Menge is a town in western Ethiopia. Located in the Asosa Zone of the Benishangul-Gumuz Region, Menge has a latitude and longitude of with an elevation of 1123 meters above sea level.

Records at the Nordic Africa Institute website provide details of a primary school in Menge in 1968. In 1970, a group of three German travelers travelling down the Abay River describe Menge as a settlement with masonry houses, and record that it had a police station.

== Demographics ==
Based on figures from the Central Statistical Agency (CSA), in 2005 this town has an estimated total population of 318, of whom 176 were males and 142 were females. It is the largest settlement in Menge woreda.

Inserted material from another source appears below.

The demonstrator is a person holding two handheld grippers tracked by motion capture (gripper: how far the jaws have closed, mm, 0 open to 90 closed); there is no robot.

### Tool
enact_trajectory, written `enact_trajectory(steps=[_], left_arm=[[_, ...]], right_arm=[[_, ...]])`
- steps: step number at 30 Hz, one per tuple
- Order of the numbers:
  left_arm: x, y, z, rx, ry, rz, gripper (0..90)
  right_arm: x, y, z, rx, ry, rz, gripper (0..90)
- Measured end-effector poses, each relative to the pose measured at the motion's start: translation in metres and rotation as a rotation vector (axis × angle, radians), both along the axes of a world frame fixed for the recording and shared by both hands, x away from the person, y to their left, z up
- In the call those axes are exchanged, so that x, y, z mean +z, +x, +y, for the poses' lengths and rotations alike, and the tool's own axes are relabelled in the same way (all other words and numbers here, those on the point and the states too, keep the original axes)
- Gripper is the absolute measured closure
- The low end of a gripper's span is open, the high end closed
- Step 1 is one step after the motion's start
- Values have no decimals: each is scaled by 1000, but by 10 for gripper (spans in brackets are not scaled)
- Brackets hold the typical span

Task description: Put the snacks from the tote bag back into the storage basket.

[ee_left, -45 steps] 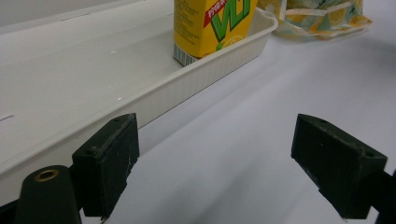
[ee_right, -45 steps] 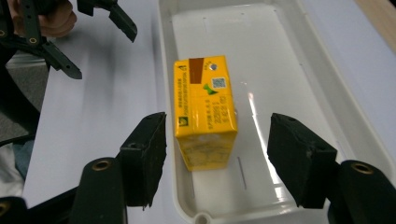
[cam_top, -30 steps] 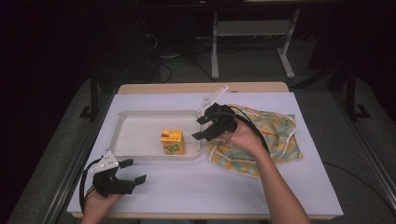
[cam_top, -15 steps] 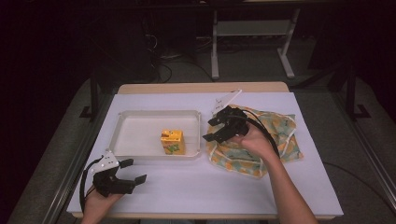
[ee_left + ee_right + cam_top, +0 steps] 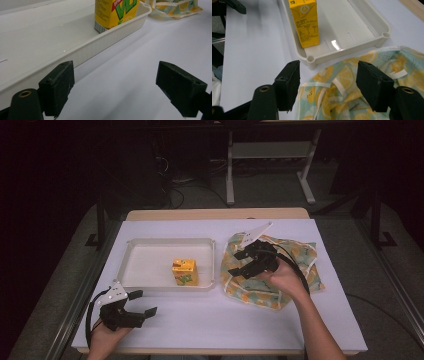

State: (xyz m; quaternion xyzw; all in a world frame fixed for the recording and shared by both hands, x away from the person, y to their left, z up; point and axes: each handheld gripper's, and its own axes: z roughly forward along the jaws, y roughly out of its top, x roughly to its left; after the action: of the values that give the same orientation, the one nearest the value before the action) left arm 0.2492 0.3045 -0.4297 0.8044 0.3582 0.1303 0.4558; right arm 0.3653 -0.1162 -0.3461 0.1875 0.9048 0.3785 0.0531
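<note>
white tray (image 5: 131, 265) on left half of surface (image 5: 300, 330), yellow juice carton (image 5: 184, 272) upright inside, near tray's front right corner. fruit-print cloth bag (image 5: 295, 255) on right half of surface, just beside tray. right claw (image 5: 239, 264) released, jaws wide apart, over bag's left edge. left claw (image 5: 142, 303) released, holds nothing, near front left corner of surface, in front of tray.

dark room, grey floor (image 5: 280, 195)
</note>
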Motion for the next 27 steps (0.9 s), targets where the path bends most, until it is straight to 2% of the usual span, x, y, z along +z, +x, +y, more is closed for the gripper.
enact_trajectory(steps=[2, 7, 8, 10, 16, 18, 27], left_arm=[[0, 0, 0, 0, 1, 0, 147], [0, 0, -1, 2, -2, 0, 147], [0, 0, -1, 1, 0, 0, 147], [0, 0, -1, 1, 1, 0, 147], [0, 0, -1, -3, 6, -1, 147], [0, 0, -1, 0, 3, -1, 147], [-1, 0, -2, -2, 6, -4, 147]], right_arm=[[-2, -1, -4, -3, 9, -5, 351], [-5, -5, -9, -9, -7, 26, 342], [-5, -6, -10, -8, -1, 11, 345], [-6, -8, -12, -11, 2, 10, 342], [-12, -13, -20, -27, -1, 33, 339], [-13, -15, -24, -32, 2, 21, 342], [-20, -25, -41, -67, 23, 36, 340]])
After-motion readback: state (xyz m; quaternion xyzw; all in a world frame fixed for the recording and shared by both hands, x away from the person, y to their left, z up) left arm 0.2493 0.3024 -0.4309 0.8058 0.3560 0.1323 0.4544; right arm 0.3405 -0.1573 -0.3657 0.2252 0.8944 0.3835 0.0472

The 1994 national census reported its total population was 185, of whom 102 were males and 83 were females. The three largest ethnic groups reported in Menge were: the Berta 118, Oromo 27, and Amhara 27. Berta is spoken as a first language by 117 inhabitants, Oromiffa by 39, and Amharic by 28. 139 of the inhabitants said they were Muslim, 39 practiced Ethiopian Orthodox Christianity, and seven were Protestant. The CSA categorized 103 of the inhabitants as being part of the labor pool (four of whom were unemployed), and 45 as not part of it.

Details about the housing in Menge provide a sense of the quality of the life of its inhabitants. All of the 52 housing units in the town were permanent, with an average of 3.5 persons per house; 45 sheltered one household, while 7 sheltered two, while 47 housing structures had one room and 5 had two. Concerning water supply and sanitation, residents of only 48 units obtained water from a protected well, and 48 had no toilet while the remaining 4 shared the use of a pit toilet with others. None of these houses were provided for bathing. Lighting for 48 units was furnished by kerosene lanterns; four had no lighting. The average rent for housing in Menge was reported to be 22.77 Birr a month, less than both the average reported for the Region of 26.64 Birr and the average reported for the Zone of 36.19 Birr.